## Work item:
Repeat the records below exactly, beginning at the first line and finishing with the line that contains "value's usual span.".

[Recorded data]

------------

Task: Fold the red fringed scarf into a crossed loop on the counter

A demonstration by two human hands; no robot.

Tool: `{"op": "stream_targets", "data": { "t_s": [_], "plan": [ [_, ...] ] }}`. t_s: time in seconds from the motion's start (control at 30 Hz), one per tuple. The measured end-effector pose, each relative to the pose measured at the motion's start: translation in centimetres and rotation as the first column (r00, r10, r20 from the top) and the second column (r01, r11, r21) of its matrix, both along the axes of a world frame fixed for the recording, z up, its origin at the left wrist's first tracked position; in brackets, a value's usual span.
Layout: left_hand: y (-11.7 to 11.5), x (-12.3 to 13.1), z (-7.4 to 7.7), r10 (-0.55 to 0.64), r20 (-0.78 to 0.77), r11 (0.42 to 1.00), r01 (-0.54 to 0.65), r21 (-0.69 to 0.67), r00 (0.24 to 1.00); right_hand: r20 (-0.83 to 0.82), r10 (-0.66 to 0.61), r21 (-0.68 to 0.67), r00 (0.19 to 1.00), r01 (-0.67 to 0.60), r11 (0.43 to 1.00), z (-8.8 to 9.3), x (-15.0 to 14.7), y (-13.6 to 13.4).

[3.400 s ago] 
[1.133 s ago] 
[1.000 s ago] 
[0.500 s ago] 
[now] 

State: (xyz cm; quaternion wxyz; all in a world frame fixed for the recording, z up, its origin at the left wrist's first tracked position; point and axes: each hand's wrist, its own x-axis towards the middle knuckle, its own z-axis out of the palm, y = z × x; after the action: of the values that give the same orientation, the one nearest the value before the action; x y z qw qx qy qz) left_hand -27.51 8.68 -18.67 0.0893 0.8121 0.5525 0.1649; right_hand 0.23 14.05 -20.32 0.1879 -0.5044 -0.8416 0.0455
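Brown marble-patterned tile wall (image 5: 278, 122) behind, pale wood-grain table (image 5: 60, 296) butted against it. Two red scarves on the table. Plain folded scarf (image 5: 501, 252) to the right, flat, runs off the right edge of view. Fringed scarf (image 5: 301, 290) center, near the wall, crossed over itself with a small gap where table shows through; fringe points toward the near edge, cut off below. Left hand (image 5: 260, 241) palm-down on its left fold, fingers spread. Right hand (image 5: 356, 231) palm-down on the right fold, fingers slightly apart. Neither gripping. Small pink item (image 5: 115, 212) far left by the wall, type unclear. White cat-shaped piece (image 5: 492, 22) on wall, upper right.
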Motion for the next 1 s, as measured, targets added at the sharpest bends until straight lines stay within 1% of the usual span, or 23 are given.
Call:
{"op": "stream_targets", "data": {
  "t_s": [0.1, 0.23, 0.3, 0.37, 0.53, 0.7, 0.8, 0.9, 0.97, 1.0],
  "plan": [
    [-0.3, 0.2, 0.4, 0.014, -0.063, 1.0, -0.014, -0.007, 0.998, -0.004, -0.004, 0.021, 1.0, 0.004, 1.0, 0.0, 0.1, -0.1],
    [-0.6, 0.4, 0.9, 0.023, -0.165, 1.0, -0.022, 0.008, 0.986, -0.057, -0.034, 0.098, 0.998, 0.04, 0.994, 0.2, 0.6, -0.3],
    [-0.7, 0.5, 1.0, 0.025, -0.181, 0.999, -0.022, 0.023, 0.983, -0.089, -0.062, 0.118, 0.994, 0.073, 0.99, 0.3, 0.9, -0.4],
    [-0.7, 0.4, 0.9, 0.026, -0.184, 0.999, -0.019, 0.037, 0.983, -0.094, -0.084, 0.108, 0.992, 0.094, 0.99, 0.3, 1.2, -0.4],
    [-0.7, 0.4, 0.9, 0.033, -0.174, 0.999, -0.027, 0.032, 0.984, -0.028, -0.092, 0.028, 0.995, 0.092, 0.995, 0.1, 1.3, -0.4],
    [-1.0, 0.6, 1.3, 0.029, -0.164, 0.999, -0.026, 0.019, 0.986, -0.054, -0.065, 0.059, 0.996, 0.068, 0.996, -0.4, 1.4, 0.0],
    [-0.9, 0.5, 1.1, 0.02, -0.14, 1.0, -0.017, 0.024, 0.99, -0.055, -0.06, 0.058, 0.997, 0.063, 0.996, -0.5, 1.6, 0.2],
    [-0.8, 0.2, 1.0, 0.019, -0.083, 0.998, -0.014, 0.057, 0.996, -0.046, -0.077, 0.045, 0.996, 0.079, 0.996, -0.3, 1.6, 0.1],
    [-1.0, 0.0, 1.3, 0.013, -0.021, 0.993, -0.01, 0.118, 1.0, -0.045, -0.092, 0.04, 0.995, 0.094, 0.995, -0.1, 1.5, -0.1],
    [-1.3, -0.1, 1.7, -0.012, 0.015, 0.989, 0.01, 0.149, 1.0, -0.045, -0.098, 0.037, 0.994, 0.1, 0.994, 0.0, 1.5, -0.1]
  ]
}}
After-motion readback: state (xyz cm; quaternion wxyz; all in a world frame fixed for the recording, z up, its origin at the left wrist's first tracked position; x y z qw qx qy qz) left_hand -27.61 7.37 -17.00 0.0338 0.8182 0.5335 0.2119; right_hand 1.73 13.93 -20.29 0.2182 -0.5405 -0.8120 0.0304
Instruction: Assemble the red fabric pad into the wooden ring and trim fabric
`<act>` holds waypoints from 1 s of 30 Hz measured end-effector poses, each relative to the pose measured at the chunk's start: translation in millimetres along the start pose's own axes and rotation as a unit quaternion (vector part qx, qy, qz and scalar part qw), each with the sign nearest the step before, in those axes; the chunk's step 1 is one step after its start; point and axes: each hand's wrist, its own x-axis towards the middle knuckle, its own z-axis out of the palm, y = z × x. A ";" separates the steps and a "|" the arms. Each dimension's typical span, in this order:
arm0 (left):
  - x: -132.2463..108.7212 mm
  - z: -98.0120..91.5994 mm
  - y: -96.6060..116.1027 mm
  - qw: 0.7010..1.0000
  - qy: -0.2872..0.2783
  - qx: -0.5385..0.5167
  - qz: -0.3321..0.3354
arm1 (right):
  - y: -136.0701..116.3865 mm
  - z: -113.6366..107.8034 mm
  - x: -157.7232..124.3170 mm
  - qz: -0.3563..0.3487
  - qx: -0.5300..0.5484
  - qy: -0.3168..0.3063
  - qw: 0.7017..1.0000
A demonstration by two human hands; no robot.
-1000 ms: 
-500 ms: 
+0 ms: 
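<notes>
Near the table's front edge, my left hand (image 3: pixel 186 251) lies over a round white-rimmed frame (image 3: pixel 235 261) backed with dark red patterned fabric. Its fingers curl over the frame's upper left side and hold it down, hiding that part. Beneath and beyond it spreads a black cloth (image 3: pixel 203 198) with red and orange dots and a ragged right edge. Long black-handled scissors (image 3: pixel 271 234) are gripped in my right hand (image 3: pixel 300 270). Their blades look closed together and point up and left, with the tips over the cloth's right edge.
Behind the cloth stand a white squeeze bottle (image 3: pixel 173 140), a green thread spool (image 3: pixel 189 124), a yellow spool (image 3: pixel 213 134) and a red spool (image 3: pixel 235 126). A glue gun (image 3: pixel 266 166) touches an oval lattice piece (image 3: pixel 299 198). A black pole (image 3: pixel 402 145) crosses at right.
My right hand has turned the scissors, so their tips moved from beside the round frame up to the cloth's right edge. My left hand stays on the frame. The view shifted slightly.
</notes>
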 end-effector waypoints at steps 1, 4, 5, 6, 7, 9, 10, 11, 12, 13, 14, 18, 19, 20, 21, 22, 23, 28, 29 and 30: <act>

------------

## Solution to the exercise:
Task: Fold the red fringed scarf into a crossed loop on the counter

A demonstration by two human hands; no robot.

Tool: `{"op": "stream_targets", "data": { "t_s": [_], "plan": [ [_, ...] ] }}`. t_s: time in seconds from the motion's start (control at 30 Hz), one per tuple. The measured end-effector pose, each relative to the pose measured at the motion's start: translation in centimetres and rotation as the first column (r00, r10, r20 from the top) and the second column (r01, r11, r21) of its matrix, both along the axes of a world frame fixed for the recording, z up, its origin at the left wrist's first tracked position; in brackets, a value's usual span.

This answer is complete as written.